L’essere donna nasconde il segreto di Tettagna, quello per cui spuntando il seno spunta il sortilegio. Assuntina pur di conoscere questo segreto prima possibile, inscena un finto ciclo e scopre finalmente a cosa servono le tette delle tettaniesi:
“Queste sono preziose e pericolose. Se un uomo ti vede a petto nudo, tu te lo devi sposare per forza, lo devi amare per forza. E lo devi amare per sempre, perché se all’inizio tu lo ami e poi ti cade dal cuore, muore di morte pazza.”

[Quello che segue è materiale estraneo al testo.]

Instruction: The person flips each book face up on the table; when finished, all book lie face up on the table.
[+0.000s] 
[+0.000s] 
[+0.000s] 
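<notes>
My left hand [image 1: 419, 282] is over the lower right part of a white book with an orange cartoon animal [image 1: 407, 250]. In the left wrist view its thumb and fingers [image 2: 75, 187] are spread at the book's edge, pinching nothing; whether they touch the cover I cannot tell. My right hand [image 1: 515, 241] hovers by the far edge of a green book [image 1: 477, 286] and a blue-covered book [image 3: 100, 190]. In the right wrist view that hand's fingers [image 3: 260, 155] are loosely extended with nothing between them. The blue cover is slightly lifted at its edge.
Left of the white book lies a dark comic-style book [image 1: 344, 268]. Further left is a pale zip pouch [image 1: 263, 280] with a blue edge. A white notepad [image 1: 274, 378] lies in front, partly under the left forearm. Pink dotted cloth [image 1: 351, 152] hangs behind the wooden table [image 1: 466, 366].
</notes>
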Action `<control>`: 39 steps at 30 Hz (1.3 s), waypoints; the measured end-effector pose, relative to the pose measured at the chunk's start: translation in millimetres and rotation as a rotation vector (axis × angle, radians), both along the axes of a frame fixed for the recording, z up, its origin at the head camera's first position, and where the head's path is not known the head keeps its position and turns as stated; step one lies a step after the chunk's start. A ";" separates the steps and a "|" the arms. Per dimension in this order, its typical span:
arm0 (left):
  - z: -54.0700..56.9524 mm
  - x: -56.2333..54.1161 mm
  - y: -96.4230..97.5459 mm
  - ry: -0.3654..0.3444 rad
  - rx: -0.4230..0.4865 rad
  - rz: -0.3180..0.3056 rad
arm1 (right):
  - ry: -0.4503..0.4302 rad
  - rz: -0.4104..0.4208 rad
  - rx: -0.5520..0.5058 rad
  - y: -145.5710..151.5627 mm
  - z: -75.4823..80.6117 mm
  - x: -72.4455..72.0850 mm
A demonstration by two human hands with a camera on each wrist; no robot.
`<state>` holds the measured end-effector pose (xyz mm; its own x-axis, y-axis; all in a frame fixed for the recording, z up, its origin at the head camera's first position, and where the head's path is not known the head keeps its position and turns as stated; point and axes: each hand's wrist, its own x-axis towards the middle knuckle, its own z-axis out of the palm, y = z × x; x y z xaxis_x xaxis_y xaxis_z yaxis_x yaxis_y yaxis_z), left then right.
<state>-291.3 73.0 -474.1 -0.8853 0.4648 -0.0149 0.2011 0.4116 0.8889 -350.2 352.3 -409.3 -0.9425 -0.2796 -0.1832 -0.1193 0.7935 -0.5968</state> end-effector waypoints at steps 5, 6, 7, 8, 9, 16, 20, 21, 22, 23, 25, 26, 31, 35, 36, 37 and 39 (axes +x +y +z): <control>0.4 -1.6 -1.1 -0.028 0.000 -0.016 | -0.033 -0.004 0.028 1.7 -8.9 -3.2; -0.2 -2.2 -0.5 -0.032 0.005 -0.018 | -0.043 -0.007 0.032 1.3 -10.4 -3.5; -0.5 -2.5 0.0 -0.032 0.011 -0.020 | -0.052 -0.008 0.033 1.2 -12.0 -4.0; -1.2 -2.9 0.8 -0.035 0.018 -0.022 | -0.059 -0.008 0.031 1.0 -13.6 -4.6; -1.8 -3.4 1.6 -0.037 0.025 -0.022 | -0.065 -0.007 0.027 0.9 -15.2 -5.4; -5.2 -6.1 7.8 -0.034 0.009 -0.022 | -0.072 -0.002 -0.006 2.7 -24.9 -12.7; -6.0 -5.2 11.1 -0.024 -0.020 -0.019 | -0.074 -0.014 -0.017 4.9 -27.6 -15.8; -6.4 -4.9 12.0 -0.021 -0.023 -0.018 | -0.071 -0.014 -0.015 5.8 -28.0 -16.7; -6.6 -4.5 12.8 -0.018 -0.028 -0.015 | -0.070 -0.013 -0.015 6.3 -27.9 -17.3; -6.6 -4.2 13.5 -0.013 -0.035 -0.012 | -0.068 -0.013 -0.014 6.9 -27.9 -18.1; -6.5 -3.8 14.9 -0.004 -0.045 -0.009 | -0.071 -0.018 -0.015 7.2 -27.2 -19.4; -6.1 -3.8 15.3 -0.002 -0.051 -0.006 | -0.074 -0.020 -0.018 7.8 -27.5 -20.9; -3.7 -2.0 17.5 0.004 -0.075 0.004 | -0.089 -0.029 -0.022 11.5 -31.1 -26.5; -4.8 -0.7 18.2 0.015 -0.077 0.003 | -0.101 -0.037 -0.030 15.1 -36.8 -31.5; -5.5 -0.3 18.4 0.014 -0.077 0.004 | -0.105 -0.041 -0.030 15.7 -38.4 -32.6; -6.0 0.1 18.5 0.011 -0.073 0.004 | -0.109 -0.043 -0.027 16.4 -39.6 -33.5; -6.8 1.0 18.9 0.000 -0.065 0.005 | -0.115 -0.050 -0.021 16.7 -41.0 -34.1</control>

Leggendo questo esordio viene in mente una raccolta di racconti, uscita qualche anno fa, che rende l’idea di come si possa lavorare la parola e renderla fantastica. Il libro si chiama La melancolia del corpo di Shelley Jackson (minimum fax, 2004). La scrittrice viviseziona il corpo umano, accanendosi con l’invenzione fantastica su alcune parti e rendendole mostruose. Così seguiamo le vicende di un cuore nero che mangia le comete e le sonde spaziali; di spermatozoi grandi quanto bufali che sono liberi di andarsene in giro per la città; di tumori che si insediano nelle abitazioni dei loro coinquilini. Una favola nera in carne e ossa, che lascia smarriti. Una sensazione di straniamento che il lettore percepisce anche leggendo questo esordio, rendendo Tettagna un libro tatuato, cioè di quelli che restano un po’ addosso dopo che li hai finiti. Perché non è importante aver capito Tettagna ma averci vissuto dentro, perché la lettura conduce in un altro posto, nel mondo del libro e si desidera restarci, far parte dell’incantesimo.
Il mondo di Assuntina è il paese delle meraviglie negate, dentro ci sono una serie di elementi che sempre con il corpo hanno a che fare: gli intrugli erboristici di Ziella, le tettagnelle spiritose e magiche di Assuntina, la città Napoli che riserva alle donne del paese una gabbia di cristallo e di sogni infranti. In un mondo come quello di Tettagna il reale si inserisce nel gioco della finzione narrativa rendendola coerente al mondo puro e ingenuo del fare a essere. Dispiace lasciare Assuntina e il suo racconto, come quando il bambino viene scoperto dalla mamma e interrotto. Il gioco finisce. Di solito il drago viene sconfitto. Ma solo fino alla prossima avventura.